WORK INSTRUCTIONS>
What you return must match the data below exactly, minus any pictures.

(Beginning of DATA)

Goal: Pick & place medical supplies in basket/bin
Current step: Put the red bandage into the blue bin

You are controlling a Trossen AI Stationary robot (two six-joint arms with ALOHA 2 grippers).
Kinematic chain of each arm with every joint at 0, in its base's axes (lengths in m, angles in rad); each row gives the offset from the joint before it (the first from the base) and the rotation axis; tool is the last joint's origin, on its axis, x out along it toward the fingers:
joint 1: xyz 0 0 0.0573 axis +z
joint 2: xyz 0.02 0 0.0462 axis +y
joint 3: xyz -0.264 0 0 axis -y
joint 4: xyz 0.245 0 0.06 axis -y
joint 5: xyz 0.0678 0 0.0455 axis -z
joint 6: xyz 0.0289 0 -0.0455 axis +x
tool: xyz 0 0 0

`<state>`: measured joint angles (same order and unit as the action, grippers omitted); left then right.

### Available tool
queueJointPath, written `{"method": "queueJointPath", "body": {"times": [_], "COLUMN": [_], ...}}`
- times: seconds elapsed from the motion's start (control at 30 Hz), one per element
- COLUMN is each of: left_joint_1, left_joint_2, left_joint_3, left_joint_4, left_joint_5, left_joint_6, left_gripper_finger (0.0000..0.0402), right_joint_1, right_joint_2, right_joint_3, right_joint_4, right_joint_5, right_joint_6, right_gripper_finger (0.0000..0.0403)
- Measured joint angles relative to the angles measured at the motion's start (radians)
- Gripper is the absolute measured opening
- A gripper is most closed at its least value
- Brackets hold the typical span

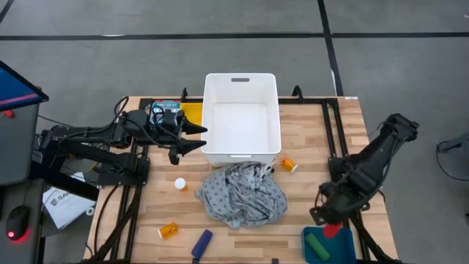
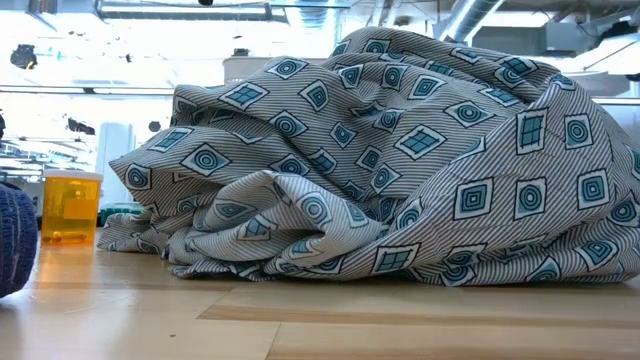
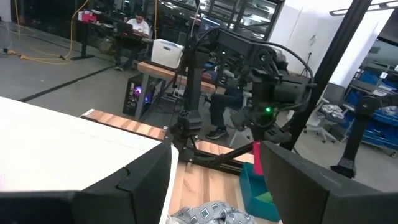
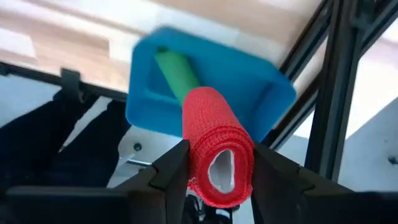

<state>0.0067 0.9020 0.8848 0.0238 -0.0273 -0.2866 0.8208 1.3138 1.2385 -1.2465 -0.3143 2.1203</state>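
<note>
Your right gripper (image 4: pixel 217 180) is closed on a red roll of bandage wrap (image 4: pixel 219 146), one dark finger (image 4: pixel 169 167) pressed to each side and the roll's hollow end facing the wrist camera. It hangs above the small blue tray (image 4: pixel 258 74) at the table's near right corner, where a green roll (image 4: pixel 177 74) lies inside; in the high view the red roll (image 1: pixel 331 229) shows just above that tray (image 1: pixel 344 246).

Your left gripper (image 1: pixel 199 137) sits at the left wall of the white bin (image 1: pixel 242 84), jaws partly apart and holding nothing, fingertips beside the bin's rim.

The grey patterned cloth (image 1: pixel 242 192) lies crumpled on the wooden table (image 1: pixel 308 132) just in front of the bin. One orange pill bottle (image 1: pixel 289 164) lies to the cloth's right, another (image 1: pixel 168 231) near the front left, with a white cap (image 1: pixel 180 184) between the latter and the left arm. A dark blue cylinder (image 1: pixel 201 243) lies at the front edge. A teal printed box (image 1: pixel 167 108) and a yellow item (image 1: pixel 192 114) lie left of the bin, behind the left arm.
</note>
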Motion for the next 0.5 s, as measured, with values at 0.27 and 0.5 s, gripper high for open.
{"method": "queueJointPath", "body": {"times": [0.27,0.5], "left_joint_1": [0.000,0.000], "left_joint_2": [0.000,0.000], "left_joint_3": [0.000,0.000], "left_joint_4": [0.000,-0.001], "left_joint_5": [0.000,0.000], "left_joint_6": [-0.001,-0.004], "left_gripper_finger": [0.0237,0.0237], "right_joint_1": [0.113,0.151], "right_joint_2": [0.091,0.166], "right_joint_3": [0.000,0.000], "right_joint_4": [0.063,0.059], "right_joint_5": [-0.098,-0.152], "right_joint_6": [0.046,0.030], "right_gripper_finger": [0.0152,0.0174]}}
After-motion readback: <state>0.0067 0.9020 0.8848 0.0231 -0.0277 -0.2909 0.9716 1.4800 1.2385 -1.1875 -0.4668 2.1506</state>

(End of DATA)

TASK RESPONSE>
Goal: Pick & place medical supplies in basket/bin
Current step: Put the red bandage into the blue bin

You are controlling a Trossen AI Stationary robot (two six-joint arms with ALOHA 2 grippers).
Kinematic chain of each arm with every joint at 0, in its base's axes (lengths in m, angles in rad); each row gives the offset from the joint before it (the first from the base) and the rotation axis; tool is the last joint's origin, on its axis, x out along it toward the fingers:
joint 1: xyz 0 0 0.0573 axis +z
joint 2: xyz 0.02 0 0.0462 axis +y
joint 3: xyz -0.264 0 0 axis -y
joint 4: xyz 0.245 0 0.06 axis -y
joint 5: xyz 0.0678 0 0.0455 axis -z
joint 6: xyz 0.0289 0 -0.0455 axis +x
tool: xyz 0 0 0

`<state>`: measured joint angles (same order and unit as the action, grippers omitted); left then right.

### Available tool
queueJointPath, written `{"method": "queueJointPath", "body": {"times": [_], "COLUMN": [_], ...}}`
- times: seconds elapsed from the motion's start (control at 30 Hz), one per element
- COLUMN is each of: left_joint_1, left_joint_2, left_joint_3, left_joint_4, left_joint_5, left_joint_6, left_gripper_finger (0.0000..0.0402), right_joint_1, right_joint_2, right_joint_3, right_joint_4, right_joint_5, right_joint_6, right_gripper_finger (0.0000..0.0403)
- Measured joint angles relative to the angles measured at the motion's start (radians)
- Gripper is the absolute measured opening
- A gripper is most closed at its least value
- Brackets hold the typical span


<state>0.0067 0.9020 0.8848 0.0238 -0.0273 -0.2866 0.8208 1.3138 1.2385 -1.2465 -0.3143 2.1203</state>
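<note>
Your right gripper (image 4: pixel 217 180) is closed on a red roll of bandage wrap (image 4: pixel 219 146), one dark finger (image 4: pixel 169 167) pressed to each side and the roll's hollow end facing the wrist camera. It hangs above the small blue tray (image 4: pixel 258 74) at the table's near right corner, where a green roll (image 4: pixel 177 74) lies inside; in the high view the red roll (image 1: pixel 331 229) shows just above that tray (image 1: pixel 344 246).

Your left gripper (image 1: pixel 199 137) sits at the left wall of the white bin (image 1: pixel 242 84), jaws partly apart and holding nothing, fingertips beside the bin's rim.

The grey patterned cloth (image 1: pixel 242 192) lies crumpled on the wooden table (image 1: pixel 308 132) just in front of the bin. One orange pill bottle (image 1: pixel 289 164) lies to the cloth's right, another (image 1: pixel 168 231) near the front left, with a white cap (image 1: pixel 180 184) between the latter and the left arm. A dark blue cylinder (image 1: pixel 201 243) lies at the front edge. A teal printed box (image 1: pixel 167 108) and a yellow item (image 1: pixel 192 114) lie left of the bin, behind the left arm.
</note>
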Motion for the next 0.5 s, as measured, with values at 0.27 and 0.5 s, gripper high for open.
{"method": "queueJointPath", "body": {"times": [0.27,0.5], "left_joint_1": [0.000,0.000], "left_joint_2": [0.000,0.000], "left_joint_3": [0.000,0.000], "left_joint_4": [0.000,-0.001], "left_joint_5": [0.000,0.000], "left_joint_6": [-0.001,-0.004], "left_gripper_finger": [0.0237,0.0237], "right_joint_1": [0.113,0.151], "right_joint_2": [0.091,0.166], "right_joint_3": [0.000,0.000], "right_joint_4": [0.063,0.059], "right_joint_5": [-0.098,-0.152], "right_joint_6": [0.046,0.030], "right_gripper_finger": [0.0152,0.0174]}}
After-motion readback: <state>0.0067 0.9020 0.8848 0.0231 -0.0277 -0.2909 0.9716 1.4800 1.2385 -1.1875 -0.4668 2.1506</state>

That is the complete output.